[What is being asked]
Write out the complete data exactly as written.

[Information shown]
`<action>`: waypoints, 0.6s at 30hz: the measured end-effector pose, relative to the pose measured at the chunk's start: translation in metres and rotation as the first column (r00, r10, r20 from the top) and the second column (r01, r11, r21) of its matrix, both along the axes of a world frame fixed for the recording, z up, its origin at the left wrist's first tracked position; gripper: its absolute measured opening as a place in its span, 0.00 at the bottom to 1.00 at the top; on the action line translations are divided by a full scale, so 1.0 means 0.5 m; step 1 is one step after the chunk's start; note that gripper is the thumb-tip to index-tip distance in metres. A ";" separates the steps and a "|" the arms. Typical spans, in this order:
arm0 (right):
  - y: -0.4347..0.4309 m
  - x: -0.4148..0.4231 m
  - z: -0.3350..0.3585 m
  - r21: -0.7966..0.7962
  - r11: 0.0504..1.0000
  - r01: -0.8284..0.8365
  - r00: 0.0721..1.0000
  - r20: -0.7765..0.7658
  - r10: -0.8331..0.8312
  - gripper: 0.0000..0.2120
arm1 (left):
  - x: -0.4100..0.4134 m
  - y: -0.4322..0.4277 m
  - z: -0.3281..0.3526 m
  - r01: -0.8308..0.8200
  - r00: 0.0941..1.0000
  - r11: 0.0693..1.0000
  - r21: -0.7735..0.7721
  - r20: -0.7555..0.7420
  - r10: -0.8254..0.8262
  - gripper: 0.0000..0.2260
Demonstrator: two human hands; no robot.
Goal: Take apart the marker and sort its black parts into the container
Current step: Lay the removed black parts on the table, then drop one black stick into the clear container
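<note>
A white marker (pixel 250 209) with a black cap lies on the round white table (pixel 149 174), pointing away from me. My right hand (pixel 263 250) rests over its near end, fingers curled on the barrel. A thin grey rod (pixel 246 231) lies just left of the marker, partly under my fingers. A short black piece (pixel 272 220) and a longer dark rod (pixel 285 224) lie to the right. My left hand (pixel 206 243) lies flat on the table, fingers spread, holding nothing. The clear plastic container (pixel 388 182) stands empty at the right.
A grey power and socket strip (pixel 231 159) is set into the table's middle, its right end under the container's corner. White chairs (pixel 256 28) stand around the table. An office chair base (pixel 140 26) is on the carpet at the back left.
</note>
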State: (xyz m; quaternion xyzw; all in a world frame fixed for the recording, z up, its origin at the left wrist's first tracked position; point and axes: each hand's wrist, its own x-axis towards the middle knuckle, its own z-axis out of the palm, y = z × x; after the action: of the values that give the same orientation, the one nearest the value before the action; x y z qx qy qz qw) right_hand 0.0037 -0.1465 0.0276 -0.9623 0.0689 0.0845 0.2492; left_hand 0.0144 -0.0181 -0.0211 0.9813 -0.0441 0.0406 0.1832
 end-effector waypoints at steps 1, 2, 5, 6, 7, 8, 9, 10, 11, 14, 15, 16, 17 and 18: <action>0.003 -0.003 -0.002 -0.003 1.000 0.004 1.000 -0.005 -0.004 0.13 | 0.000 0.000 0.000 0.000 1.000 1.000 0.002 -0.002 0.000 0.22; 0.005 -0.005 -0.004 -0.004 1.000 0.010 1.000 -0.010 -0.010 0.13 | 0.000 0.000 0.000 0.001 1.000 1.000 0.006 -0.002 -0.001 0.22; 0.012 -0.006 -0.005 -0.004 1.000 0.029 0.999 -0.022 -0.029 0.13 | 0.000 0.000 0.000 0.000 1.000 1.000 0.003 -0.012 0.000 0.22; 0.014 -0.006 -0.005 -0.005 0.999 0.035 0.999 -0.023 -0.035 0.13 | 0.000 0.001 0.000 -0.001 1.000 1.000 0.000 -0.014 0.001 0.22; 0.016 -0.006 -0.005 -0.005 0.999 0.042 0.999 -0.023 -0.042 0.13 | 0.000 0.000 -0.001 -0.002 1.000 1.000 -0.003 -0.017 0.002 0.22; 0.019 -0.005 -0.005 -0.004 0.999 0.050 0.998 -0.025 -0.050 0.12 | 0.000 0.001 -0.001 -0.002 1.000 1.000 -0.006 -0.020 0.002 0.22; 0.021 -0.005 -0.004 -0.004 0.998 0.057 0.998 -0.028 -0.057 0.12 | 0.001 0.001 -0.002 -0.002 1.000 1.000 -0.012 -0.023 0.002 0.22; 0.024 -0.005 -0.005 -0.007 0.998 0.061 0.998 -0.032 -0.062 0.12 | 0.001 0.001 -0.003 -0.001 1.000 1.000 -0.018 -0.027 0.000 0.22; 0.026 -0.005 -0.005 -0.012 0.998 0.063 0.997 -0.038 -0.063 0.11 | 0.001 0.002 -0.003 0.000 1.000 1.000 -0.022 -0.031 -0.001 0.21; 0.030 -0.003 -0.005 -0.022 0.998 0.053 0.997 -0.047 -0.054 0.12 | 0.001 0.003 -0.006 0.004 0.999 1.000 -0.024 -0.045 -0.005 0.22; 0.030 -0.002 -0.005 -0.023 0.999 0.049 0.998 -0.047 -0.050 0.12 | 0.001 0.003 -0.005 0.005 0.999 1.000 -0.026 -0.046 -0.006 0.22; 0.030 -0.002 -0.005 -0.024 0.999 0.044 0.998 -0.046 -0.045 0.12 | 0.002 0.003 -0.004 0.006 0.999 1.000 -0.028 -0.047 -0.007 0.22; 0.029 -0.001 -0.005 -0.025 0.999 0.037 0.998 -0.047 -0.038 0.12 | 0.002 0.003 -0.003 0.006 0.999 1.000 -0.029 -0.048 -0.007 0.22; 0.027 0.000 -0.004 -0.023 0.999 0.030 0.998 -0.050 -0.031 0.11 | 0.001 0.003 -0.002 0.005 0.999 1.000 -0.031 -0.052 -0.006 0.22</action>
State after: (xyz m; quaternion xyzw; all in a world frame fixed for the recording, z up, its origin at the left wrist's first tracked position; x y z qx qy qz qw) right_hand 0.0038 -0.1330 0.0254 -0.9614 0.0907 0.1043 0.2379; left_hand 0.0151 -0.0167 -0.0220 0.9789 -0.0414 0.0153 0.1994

[Answer to this problem]
`<action>`: waypoints, 0.6s at 30hz: the measured end-effector pose, relative to the pose measured at the chunk's start: translation in metres and rotation as the first column (r00, r10, r20 from the top) and the second column (r01, r11, r21) of its matrix, both along the axes of a world frame fixed for the recording, z up, its origin at the left wrist's first tracked position; gripper: its absolute measured opening as a place in its span, 0.00 at the bottom to 1.00 at the top; on the action line translations are divided by a full scale, so 1.0 means 0.5 m; step 1 is one step after the chunk's start; note that gripper is the thumb-tip to index-tip distance in metres. A ";" separates the steps and a "|" the arms. Typical spans, in this order:
arm0 (right):
  - y: -0.4347..0.4309 m
  - x: -0.4148..0.4231 m
  - z: -0.3350..0.3585 m
  - r21: -0.7966..0.7962
  - r11: 0.0504..1.0000
  - r01: -0.8284..0.8365
  - r00: 0.0721..1.0000
  - r20: -0.7765..0.7658
  - r10: -0.8331..0.8312
  - gripper: 0.0000..0.2120
arm1 (left):
  - x: -0.4100..0.4134 m
  - y: -0.4322..0.4277 m
  - z: -0.3281..0.3526 m
  - r01: -0.8308..0.8200
  - r00: 0.0941..1.0000
  - r11: 0.0693..1.0000
  - r21: -0.7735..0.7721
  - r20: -0.7555..0.7420
  - r10: -0.8254..0.8262
  - gripper: 0.0000..0.2260
Demonstrator: two human hands; no robot.
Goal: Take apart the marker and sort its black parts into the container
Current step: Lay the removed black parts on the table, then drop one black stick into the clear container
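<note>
A white marker (pixel 250 209) with a black cap lies on the round white table (pixel 149 174), pointing away from me. My right hand (pixel 263 250) rests over its near end, fingers curled on the barrel. A thin grey rod (pixel 246 231) lies just left of the marker, partly under my fingers. A short black piece (pixel 272 220) and a longer dark rod (pixel 285 224) lie to the right. My left hand (pixel 206 243) lies flat on the table, fingers spread, holding nothing. The clear plastic container (pixel 388 182) stands empty at the right.
A grey power and socket strip (pixel 231 159) is set into the table's middle, its right end under the container's corner. White chairs (pixel 256 28) stand around the table. An office chair base (pixel 140 26) is on the carpet at the back left.
</note>
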State: (xyz m; quaternion xyzw; all in a world frame fixed for the recording, z up, its origin at the left wrist's first tracked position; point and axes: each hand's wrist, its own x-axis towards the middle knuckle, its own z-axis out of the palm, y = z × x; after the action: of the values that give the same orientation, the one nearest the value before the action; x y z qx qy qz qw) right_hand 0.0037 -0.1465 0.0276 -0.9623 0.0689 0.0845 0.2492; left_hand 0.0144 -0.0181 -0.0211 0.9813 -0.0441 0.0406 0.1832
 end-effector waypoints at steps 1, 2, 5, 6, 7, 8, 9, 10, 11, 14, 15, 16, 17 and 18: <action>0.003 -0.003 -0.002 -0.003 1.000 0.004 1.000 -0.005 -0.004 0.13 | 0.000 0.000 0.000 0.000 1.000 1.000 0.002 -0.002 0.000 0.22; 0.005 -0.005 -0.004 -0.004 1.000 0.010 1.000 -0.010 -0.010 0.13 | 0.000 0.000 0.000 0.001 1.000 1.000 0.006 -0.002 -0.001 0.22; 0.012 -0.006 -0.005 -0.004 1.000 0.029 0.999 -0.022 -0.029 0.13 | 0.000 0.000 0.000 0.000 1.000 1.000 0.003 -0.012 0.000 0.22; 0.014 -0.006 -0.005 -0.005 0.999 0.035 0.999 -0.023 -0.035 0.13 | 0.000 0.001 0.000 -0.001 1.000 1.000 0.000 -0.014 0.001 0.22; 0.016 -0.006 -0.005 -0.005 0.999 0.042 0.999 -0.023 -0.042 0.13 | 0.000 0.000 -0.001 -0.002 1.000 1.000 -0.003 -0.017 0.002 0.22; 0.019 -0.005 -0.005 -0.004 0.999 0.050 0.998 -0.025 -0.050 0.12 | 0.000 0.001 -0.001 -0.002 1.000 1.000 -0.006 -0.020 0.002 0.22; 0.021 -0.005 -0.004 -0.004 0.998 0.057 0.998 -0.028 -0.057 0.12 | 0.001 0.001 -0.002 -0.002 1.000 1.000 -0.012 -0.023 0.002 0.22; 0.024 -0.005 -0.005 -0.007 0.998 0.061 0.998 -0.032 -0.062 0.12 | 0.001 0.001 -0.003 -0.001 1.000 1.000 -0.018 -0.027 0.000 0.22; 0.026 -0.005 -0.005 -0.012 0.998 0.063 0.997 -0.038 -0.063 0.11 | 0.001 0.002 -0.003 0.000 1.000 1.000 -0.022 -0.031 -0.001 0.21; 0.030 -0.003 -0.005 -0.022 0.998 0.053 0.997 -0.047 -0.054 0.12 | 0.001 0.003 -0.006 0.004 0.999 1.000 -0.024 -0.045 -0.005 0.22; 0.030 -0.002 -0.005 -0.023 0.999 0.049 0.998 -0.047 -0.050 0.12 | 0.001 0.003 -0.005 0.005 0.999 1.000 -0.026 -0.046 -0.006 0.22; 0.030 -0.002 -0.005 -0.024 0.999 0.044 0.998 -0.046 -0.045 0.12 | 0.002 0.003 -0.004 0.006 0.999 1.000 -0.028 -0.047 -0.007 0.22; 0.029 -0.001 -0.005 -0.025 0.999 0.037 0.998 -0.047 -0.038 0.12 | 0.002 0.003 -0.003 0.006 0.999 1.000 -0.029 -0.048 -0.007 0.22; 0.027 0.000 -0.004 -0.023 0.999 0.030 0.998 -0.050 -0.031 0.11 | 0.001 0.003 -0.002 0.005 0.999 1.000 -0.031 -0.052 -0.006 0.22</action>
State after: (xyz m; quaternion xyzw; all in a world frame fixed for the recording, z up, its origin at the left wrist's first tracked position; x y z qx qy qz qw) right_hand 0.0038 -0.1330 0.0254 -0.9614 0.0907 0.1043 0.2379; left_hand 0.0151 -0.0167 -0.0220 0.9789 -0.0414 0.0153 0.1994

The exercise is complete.